The loop with two fors is kind of odd; I think I see what it's doing.
My psuedocode interpretation of the above:
bignum compute-cookie( board ) {
sum = 0
power = 1
foreach item in board {
if ( item is nil ) {
sum = sum + (power * size(board))
} else {
sum = sum + (power * item)
}
power = power * 10
}
return sum
}
Close?
Looks right, well at least in this case. A 'for' clause in the loop
describes what the variable does for each iteration through the loop.
'across' iterates through something, and also terminates the loop when the
sequence ends. A expr then expr2 evalues expr the first time, and then
expr2 each time after that.
You can also just use 'for name = expr' to compute something each
iteration.
I actually like LOOP in lisp. The following (using sbcl's posix library)
uses the posix opendir/readdir/closedir to read all of the names in a
directory.
(defun fake-dir-p (name)
(or (string-equal name ".")
(string-equal name "..")))
(defun list-directory (path)
(let ((dir (sb-posix:opendir path)))
(unwind-protect
(sort (loop for dirent = (sb-posix:readdir dir)

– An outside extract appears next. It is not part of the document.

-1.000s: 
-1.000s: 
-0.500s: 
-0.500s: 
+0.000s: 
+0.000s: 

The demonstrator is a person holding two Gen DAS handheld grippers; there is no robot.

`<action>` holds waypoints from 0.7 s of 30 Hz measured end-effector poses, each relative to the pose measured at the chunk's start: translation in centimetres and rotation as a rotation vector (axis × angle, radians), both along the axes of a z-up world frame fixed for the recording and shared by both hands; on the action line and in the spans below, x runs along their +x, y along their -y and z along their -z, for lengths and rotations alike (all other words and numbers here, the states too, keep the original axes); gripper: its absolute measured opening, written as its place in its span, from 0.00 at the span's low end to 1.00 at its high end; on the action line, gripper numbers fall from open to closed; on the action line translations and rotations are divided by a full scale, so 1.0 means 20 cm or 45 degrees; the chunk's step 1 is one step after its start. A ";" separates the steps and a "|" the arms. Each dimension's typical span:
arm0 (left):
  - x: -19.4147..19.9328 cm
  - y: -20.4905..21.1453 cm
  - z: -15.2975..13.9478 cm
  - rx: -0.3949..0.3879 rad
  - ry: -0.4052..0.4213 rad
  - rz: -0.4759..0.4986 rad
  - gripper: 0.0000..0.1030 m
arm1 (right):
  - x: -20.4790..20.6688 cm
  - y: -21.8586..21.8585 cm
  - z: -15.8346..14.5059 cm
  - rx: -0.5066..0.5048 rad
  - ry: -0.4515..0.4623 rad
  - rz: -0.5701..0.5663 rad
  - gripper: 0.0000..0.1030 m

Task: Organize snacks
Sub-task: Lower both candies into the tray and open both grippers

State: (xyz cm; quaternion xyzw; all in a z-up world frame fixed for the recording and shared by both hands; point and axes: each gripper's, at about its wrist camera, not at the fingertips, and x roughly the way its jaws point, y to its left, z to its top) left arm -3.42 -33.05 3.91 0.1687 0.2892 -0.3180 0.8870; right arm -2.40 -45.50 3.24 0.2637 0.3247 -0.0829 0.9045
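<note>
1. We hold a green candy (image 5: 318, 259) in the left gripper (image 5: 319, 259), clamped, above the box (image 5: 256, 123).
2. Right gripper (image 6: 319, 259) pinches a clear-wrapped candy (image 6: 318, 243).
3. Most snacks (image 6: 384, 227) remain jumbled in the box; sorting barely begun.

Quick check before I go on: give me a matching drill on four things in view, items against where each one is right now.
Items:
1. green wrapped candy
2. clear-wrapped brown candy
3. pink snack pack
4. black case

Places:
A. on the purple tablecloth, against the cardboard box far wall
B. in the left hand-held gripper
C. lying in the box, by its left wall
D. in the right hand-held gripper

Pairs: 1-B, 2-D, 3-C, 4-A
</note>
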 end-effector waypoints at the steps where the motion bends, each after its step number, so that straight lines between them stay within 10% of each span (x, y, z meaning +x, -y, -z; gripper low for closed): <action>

until (sb-alien:null-alien dirent)
for name = (sb-posix:dirent-name dirent)
while (stringp name)
unless (fake-dir-p name) collect name)
#'string<)
(sb-posix:closedir dir))))
It nicely handles the two different exit conditions (the dirent can either
be null, or the string inside of it invalid). It also handles the
conditional collection (to skip "." and ".."). Later in the code I collect
files and directories separately.
Also, it seems like there's going to be a potential problem when the board
size is > 3x3, as then you'll have items that are bigger than your power
increment.
Yes, that's a bug. The 10 was just for debugging, and I forgot it.
Although there are far bigger problems with larger boards, such as utterly
rediculous amounts of memory needed.
For larger puzzles, a smarter algorithm is definitely needed. There are
actually fairly simple algorithms to always solve the puzzle, but they
won't necessarily have the smallest number of moves.